In defence of the genre, a 2019 paper in The Sociological Review says that the genre "naturalistically broadcasts, but does not cause violent crime" and that drill musicians have become "both suspects and victims of state-administered racial injustice in an allegedly post-racial era." Another paper, published in The British Journal of Criminology, states that:

"Media stories that position drill music as a cause of urban violence also...tend to reaffirm the view that young urban black men—and the forms of culture that appear tied to this population—constitute a threat to the civic mainstream. These stories...appear to have fed into the vague police cultures that sustain racialized stop and search practices in the capital."

An article by Ciaran Thapar states that, rather than addressing the causes of youth violence, "those in power are content to target the music that rises, like steam from a pressure cooker, out of these conditions."

In May 2018, YouTube reported that it had deleted more than half of the "violent" music videos identified by senior police officers as problematic; this was done through Operation Domain, which was established in September 2015 to remove gang-related YouTube videos. Metropolitan Police Commissioner Cressida Dick blamed some videos for fuelling a surge in murders and violent crime in London, singling out drill music. YouTube said that more than 30 clips had been removed. The removal of drill videos caused outrage in the community – with several drill artists condemning the Metropolitan Police – and caused a slight lull in production of the music.

In 2018, FACT magazine claimed in an article on UK drill producers M1OnTheBeat & MKThePlug:
..."Drill is this generation's furious response against the Conservative government's decimation of state support for the most vulnerable communities under austerity".

In late 2018, South London-born driller Drillminister created a track called "Political Drillin", which was broadcast on Channel 4 News and used comments made by Members of Parliament, attempting to highlight their own hypocrisy in using violent language.

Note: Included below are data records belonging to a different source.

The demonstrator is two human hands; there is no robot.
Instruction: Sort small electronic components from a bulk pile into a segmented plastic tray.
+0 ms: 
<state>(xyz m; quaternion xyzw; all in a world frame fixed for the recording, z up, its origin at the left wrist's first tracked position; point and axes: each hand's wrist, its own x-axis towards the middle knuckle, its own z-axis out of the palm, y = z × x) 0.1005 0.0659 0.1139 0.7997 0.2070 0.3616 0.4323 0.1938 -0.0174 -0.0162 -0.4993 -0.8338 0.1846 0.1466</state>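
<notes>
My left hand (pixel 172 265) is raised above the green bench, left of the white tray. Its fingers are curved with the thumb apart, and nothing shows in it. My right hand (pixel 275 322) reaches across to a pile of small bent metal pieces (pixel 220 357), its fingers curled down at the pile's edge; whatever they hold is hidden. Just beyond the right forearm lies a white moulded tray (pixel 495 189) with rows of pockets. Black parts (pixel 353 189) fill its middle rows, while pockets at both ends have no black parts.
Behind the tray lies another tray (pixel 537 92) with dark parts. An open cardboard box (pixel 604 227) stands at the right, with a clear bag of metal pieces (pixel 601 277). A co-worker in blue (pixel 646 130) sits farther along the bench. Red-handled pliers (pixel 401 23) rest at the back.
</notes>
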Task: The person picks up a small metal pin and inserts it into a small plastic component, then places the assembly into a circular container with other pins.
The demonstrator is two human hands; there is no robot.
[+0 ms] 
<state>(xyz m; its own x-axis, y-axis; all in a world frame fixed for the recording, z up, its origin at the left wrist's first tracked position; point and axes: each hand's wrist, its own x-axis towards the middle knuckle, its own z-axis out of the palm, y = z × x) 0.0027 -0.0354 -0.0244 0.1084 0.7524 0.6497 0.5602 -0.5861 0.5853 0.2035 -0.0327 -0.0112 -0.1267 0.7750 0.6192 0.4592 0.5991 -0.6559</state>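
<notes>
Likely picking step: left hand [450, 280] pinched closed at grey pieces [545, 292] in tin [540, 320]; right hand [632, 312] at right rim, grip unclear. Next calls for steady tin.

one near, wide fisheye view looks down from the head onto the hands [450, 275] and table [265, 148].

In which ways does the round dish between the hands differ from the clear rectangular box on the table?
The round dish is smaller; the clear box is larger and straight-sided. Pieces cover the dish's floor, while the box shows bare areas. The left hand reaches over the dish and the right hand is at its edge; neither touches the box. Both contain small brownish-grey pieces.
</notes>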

In 2021, a report by Policy Exchange stated that 37% of homicide cases in 2018 were linked to drill music. The report was condemned in a letter signed by 49 criminologists, which said that the report was factually incorrect.

In 2022, the Crown Prosecution Service announced that it would update guidance regarding the use of drill lyrics within criminal trials; the announcement stemmed from concerns from numerous groups, including academics and organisations such as JUSTICE.

The coalition known as Art Not Evidence formed as a growing group of lawyers, journalists, artists, academics, youth workers, music industry professionals and human rights campaigners working together to fight the criminalisation of rap music in UK courts. The group believes that art, and particularly rap music, should be protected as a fundamental form of freedom of expression, and should not be used to unfairly implicate individuals in criminal charges.

A black Manchester man, Ade Adedeji, served three years in prison wrongfully, after false evidence that he was in a certain drill music video was presented to the jury in the prosecution's attempt to prove he was a gang member. He was released from prison in January 2025 after new evidence proved that he was in fact not in the video. Adedeji feels that his wrongful conviction is race related. Barrister, Keir Monteith KC, founding member of the campaign Art Not Evidence, which calls for a stop to rap lyrics and music videos being used as evidence in UK trials, commented on the weakness of the prosecution's evidence against Adedeji stating rhetorically "Things like where [Ade] lives, his interest in music, who he knocks around with – that's enough to prove he's in a gang?".